:: Task details ::
Set down, exactly, every line from the top of the listing through the one holding "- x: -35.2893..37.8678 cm".

=-=-=-=-=

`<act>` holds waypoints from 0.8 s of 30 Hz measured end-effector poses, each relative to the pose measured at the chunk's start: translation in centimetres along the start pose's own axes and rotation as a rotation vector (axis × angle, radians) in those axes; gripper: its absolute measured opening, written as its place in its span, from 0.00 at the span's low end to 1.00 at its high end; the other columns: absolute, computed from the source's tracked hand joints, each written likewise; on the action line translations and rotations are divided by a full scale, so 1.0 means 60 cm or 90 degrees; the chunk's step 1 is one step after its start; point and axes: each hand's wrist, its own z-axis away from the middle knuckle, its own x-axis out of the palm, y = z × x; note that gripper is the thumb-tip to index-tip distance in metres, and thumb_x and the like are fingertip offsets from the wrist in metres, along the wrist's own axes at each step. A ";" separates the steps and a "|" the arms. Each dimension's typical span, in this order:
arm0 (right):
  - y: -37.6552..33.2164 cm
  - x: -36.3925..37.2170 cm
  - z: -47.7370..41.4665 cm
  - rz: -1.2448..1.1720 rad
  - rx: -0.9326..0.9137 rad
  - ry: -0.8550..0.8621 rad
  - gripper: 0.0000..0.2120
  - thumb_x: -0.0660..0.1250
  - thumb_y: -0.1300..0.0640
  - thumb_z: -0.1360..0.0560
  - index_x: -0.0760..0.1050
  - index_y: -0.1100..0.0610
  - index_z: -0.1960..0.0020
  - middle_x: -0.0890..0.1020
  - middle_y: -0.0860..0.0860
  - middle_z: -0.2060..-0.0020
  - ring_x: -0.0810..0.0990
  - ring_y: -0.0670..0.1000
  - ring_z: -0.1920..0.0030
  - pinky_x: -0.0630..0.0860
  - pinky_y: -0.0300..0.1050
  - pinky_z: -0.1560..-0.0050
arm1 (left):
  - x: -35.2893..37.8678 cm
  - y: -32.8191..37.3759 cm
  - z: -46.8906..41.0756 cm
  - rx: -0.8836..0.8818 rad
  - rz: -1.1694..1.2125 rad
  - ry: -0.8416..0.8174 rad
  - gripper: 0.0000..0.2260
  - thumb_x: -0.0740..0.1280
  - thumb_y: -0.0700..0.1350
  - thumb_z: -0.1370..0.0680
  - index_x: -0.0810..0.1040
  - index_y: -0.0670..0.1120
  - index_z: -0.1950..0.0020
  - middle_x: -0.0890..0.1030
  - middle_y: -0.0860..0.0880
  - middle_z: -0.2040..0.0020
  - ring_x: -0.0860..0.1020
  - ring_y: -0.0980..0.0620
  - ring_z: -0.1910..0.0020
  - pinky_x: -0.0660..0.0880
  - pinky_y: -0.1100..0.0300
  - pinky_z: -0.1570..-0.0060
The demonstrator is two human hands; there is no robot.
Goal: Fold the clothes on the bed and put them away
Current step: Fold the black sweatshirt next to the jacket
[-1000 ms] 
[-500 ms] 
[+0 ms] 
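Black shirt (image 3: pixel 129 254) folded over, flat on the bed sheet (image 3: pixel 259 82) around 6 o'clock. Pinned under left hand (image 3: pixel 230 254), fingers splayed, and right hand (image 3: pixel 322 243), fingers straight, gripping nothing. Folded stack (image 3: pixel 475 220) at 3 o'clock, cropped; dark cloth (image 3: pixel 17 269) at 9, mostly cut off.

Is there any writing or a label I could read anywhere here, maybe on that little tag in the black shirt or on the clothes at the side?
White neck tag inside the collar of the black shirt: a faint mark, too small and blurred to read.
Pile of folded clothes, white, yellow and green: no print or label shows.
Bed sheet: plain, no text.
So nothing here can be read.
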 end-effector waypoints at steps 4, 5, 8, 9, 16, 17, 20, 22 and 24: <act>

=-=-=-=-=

:: Exercise output ::
`<act>` holds waypoints from 0.8 s of 30 Hz measured end-effector poses, each relative to the pose measured at the chunk's start: translation in centimetres along the start pose's own axes and rotation as a rotation vector (axis × angle, radians) in those axes; gripper: its absolute measured opening, written as its place in its span, from 0.00 at the span's low end to 1.00 at its high end; the other columns: absolute, computed from the source's tracked hand joints, each written likewise; on the action line translations and rotations are divided by a full scale, so 1.0 means 60 cm or 90 degrees; the chunk's step 1 is one step after its start; point and axes: each hand's wrist, its own z-axis away from the middle knuckle, its own x-axis out of the palm, y = z × x; note that gripper is the thumb-tip to index-tip distance in metres, and thumb_x and the like are fingertip offsets from the wrist in metres, along the wrist's own axes at each step. A ";" separates the steps and a "|" the arms. Each dimension's typical span, in this order:
arm0 (right):
  - y: -37.6552..33.2164 cm
  - x: -36.3925..37.2170 cm
  - z: -47.7370..41.4665 cm
  - rz: -1.2448..1.1720 rad
  - rx: -0.9326..0.9137 rad
  - ry: -0.8550..0.8621 rad
  - gripper: 0.0000..0.2120
  - thumb_x: -0.0660..0.1250
  - thumb_y: -0.1300..0.0640
  - thumb_z: -0.1360..0.0560
  - index_x: -0.0760..0.1050
  - index_y: -0.1100..0.0610
  - index_z: -0.1960..0.0020
  - middle_x: -0.0890..0.1020
  - middle_y: -0.0860..0.0860
  - middle_z: -0.2060..-0.0020
  - ring_x: -0.0810..0.0990
  - ring_y: -0.0670..0.1000
  - ring_z: -0.1920..0.0030
  - pinky_x: -0.0630..0.0860
  - pinky_y: -0.0300..0.1050
  - pinky_z: -0.1560..-0.0050
arm1 (left):
  - x: -35.2893..37.8678 cm

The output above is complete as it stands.